The Financial Times reported on an interesting study by the Lausanne Institute for Management Development yesterday, looking at the resilience of national economies, large and small. Read the report here.
The study found that, on the whole, smaller countries were better able to adapt themselves to the financial crisis and prepare for recovery. Political and business systems were more in touch with the needs of the people and the economy, and could implement changes more easily. Small is beautiful. (This blog commented on the economic benefits that flow from regional government earlier in the week.)

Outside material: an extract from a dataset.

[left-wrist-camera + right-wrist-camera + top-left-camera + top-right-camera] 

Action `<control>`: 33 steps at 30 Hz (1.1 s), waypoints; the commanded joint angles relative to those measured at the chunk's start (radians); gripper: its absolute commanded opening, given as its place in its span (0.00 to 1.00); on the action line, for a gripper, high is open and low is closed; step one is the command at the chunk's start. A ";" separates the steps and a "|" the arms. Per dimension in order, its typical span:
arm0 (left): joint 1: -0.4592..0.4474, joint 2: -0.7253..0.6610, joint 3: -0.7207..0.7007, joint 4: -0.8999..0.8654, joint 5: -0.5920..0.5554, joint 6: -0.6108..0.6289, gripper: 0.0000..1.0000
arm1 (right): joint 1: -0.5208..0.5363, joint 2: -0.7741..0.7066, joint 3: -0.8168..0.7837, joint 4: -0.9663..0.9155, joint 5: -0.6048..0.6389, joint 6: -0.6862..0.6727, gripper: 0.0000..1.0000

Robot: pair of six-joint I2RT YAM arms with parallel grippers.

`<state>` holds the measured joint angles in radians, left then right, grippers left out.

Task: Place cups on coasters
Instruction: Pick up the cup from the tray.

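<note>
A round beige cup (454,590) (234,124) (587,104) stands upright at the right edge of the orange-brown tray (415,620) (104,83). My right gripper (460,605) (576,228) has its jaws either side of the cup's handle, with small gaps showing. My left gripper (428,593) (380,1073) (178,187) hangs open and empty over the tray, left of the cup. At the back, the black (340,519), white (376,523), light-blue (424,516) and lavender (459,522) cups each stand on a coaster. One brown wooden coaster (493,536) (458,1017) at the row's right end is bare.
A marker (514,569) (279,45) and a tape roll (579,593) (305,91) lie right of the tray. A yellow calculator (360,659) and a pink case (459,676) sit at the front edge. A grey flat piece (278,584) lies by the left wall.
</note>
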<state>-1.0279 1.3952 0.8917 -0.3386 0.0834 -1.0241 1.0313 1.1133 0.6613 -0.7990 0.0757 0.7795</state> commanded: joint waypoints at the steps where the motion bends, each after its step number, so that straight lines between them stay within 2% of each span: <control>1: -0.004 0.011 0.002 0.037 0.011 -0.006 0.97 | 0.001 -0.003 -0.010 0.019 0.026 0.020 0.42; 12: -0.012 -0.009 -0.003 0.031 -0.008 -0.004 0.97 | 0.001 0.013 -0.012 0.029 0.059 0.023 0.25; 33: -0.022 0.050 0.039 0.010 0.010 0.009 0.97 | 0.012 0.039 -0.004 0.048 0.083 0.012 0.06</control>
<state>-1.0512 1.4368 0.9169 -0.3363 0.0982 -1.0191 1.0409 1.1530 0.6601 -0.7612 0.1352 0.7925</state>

But before anyone gets too excited, there is an important additional factor to consider. This was a study of the ability of countries to prepare for economic recovery, when it comes. But when it comes is not an independent fact of nature. It too is susceptible to political intervention.
And the political intervention that will bring recovery sooner will come from the large economies, not the small ones. These are the countries whose decisions have repercussions all around the world. Major exporters like Germany and China and major importers like the United States and the UK are the countries whose economic policy decisions set the trend for the global economy.
Those economic policy decisions will be more effective if they are taken and implemented jointly. The coordination of fiscal stimulus packages will make all of them more effective: there is no national solution to global recession.
The ideal package therefore seems to be small scale government for industrial and enterprise policy but large scale government for macroeconomics. Different levels of government for different functions: whoever thought of that?